2 Unix Filters

Filters are building block programs.
- Read from stdin and write to stdout.
- Output is a function of input.
- Used in pipelines, often in shell scripts.
- Typical usage: prog file1 file2 | filter1 | filter2
cat file1 file2 | filter1 | filter2
filter1 <file1 | filter2
Although often output of final filter will be redirected to a file.

- Some filters can have file arguments:

sort file1 file2 | filter1 | filter2 Now concentrate on certain filters.
 

2.1 tr

- tr translates characters.
- Normal usage tr string1 string2 translates any character read from stdin that is in string1 into the corresponding character from string2; otherwise the character is simply passed through.
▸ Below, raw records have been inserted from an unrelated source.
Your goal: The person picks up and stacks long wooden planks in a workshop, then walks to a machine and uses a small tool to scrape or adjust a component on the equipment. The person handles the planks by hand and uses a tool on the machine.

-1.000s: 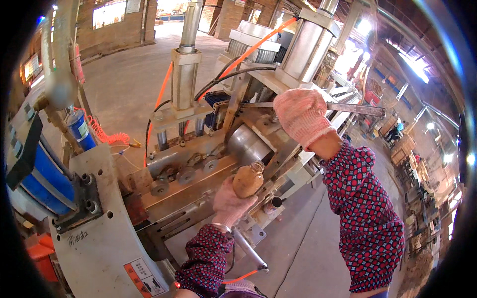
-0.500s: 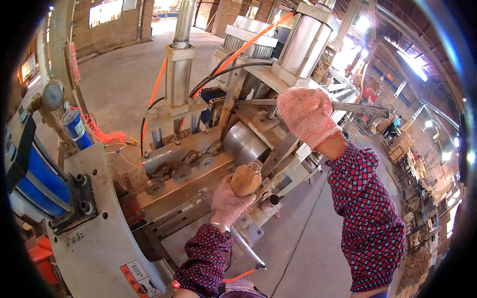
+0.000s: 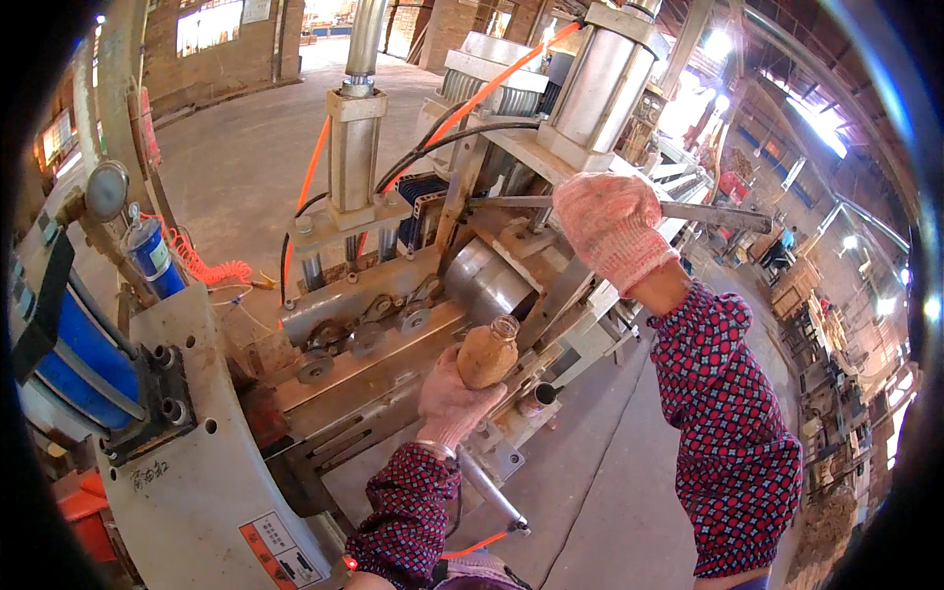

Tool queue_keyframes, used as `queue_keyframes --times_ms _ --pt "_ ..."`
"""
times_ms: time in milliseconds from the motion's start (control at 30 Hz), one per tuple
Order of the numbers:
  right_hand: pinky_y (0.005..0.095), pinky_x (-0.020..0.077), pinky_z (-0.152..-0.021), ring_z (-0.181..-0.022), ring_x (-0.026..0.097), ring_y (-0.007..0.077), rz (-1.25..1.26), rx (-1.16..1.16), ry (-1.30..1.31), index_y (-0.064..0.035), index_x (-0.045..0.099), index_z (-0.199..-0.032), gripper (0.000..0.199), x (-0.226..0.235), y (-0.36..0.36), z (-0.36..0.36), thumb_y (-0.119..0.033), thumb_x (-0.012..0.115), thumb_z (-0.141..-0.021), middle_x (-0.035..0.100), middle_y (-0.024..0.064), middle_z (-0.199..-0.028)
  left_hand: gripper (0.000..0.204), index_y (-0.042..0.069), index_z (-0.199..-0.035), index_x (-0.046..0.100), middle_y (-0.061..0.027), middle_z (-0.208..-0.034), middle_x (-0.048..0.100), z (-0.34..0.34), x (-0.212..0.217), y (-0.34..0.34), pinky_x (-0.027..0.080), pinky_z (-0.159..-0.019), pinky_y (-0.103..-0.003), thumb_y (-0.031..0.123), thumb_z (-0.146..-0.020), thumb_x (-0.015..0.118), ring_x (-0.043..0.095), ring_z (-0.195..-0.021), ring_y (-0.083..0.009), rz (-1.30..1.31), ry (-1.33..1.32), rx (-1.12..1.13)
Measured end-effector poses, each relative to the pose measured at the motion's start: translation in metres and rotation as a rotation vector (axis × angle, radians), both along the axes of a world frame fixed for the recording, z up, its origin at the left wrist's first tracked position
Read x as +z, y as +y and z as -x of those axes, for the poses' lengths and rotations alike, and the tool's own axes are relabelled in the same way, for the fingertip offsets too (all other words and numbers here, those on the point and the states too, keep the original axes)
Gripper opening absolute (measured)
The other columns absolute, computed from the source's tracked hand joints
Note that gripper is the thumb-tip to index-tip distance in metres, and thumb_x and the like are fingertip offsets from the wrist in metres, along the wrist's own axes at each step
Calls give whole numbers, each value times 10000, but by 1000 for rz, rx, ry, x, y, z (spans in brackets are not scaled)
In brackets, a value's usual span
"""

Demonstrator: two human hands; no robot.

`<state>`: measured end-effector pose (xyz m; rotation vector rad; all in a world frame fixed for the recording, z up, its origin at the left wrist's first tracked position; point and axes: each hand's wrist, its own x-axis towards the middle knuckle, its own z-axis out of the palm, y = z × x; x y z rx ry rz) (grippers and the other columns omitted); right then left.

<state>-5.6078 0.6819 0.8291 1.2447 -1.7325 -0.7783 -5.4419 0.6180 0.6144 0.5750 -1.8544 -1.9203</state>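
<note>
Bottle, brown, round-bodied, clear-necked, sits gripped in the pink-gloved left hand near a shiny steel cylinder, probably stiff and breakable, best held round its belly, while the right hand clenches a flat grey metal bar.

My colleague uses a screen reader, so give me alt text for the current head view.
At a metal machine, the gloved left hand holds a brown, bottle-shaped object while the gloved right hand grips a flat metal bar. Beyond them are a steel drum, upright metal cylinders and a brick wall.
</note>
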Motion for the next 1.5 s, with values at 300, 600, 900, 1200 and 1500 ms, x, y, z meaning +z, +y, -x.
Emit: queue_keyframes --times_ms 300,600,900,1200,1500 --pt "426 415 -366 -650 592 223 -44 -175 -144 -72 512 -936 194 10 -7 -12 -169 524 -768 548 70 -804 737 38 -1226 485 -79 -1170 603 7 -17 -4 459 -965 -296 200 -602 841 586 -1090 -187 161 8 88" --pt "383 419 -387 -574 633 231 171 90 58 -133 669 -641 41 2 -2 -14 -145 630 -640 586 48 -577 662 58 -1227 522 -59 -1227 572 4 -15 -9 427 -987 -283 253 -656 795 548 -1144 -182 328 -94 67" --pt "419 493 -648 -799 620 223 127 -228 -114 -101 647 -902 186 11 23 -26 -195 562 -765 631 31 -836 723 25 -1201 513 -76 -1079 669 25 -38 -16 509 -879 -318 197 -584 849 652 -984 -193 212 19 204" --pt "388 494 -625 -761 637 243 334 -127 -444 -189 648 -985 184 26 139 -94 -261 631 -817 628 37 -806 735 51 -1260 447 -72 -1172 612 20 -33 -29 506 -909 -325 62 -626 819 616 -1050 -186 -16 118 98" --pt "393 483 -541 -643 629 263 329 -295 -673 -189 650 -945 144 18 223 -143 -244 627 -814 608 38 -711 697 23 -1192 520 -98 -1058 652 20 -56 -17 525 -834 -322 175 -589 833 642 -953 -189 219 64 160"
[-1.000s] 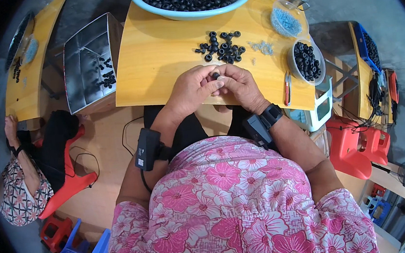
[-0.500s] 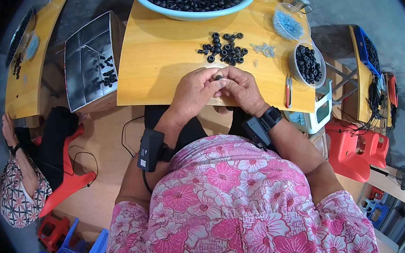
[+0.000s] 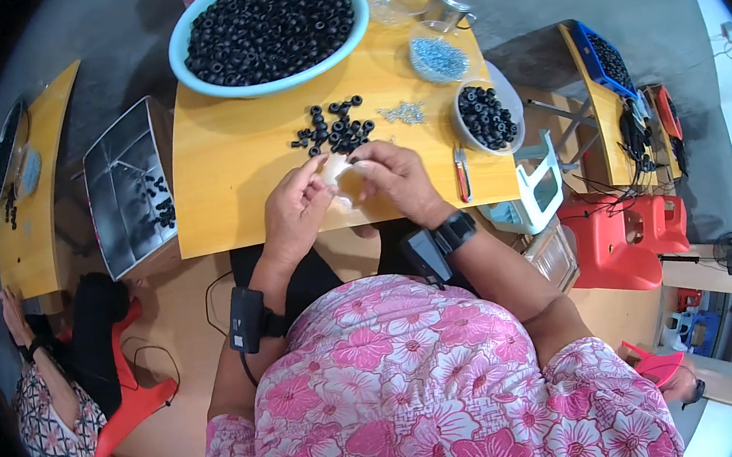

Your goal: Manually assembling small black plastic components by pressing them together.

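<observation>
My left hand (image 3: 291, 216) is above the table's near edge, its fingers curled with the thumb close to them; anything in them is hidden. To its right, my right hand (image 3: 399, 183) pinches a small black ring-shaped part (image 3: 354, 161) between thumb and forefinger. The two hands are slightly apart. Just beyond them lies a loose pile of black ring-shaped parts (image 3: 341, 132). A small heap of clear bluish pieces (image 3: 406, 114) sits right of that pile. Red-handled pliers or snips (image 3: 463, 175) rest near the table's right edge.
A light blue basin (image 3: 184, 74) full of black parts stands on the yellow table (image 3: 229, 180). At right are a tub of black parts (image 3: 488, 118), a bowl of blue pieces (image 3: 439, 58) and a metal cup (image 3: 450, 4). A lined box (image 3: 123, 225) is left; another person (image 3: 53, 408) sits beyond.
My hands have drawn apart from their joined grip, the right one keeping a black part. The whole view has shifted, so the table and basin appear further left and lower.
</observation>
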The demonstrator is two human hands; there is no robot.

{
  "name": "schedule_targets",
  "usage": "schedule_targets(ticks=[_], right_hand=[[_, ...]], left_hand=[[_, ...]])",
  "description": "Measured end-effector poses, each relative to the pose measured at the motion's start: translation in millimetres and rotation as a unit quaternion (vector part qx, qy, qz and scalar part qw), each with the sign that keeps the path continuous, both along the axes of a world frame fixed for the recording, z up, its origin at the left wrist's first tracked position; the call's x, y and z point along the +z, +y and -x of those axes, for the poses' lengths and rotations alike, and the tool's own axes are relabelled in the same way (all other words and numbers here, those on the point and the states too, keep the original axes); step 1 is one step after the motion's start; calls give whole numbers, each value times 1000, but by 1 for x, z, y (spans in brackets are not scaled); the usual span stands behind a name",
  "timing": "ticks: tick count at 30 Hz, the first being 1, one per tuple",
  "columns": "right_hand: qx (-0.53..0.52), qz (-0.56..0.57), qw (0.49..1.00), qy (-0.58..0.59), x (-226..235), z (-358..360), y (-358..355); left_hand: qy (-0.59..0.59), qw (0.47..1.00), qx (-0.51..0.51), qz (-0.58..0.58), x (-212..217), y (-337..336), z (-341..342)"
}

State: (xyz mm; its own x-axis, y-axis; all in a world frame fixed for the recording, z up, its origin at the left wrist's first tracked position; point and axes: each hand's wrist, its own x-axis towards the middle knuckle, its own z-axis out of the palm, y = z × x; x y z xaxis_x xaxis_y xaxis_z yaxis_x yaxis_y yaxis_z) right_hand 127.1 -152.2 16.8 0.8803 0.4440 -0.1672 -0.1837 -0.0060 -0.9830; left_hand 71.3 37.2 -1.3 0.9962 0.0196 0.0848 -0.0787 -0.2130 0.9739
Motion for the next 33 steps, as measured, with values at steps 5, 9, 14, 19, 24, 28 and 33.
schedule_targets(ticks=[5, 9, 14, 19, 24, 28, 33], right_hand=[[-205, 260, 870, -365, 45, -25, -65], [-264, 445, 748, -416, 52, -53, -132], [-229, 616, 683, -318, 55, -62, -140], [-186, 431, 743, -478, 39, -54, -105], [-75, 321, 866, -376, 11, -30, -32], [-49, 304, 896, -319, 2, -24, -6], [-35, 364, 862, -350, -1, -23, 4]], left_hand=[[-7, 1000, 0, -21, 3, 1, 1], [-14, 1000, 3, -1, -5, -4, -1], [-10, 1000, 2, -12, 0, -2, 1], [-40, 999, 26, -19, -5, -1, 2], [-47, 999, 19, -20, -1, 1, 3], [-31, 999, 15, -10, 2, 1, 3], [-30, 999, 9, -8, 0, 3, 2]])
- string1 and string2 normally have the same number of characters.

tr abc X5Z translates a into X, b into 5 and c into Z.

Can have a run of characters using special (limited) syntax with [-] characters:

    tr [a-z] [A-Z]

Unfortunately [] causes wildcard treatment for a filename to the shells, which is not intended here - Must quote the arguments (the quotes are not passed by the shell).

      tr '[a-z]' '[A-Z]'

translates lower-case letters to upper-case.

- Can use *, meaning times number required, if translating to the same character, eg 0 in the following:

       tr '[a-z]' '[0*]'

- To delete characters, eg all alphabetic

      tr -d '[a-zA-Z]'

- The complement can be specified by -c and multiple replacements can be squashed into a single replacement with -s.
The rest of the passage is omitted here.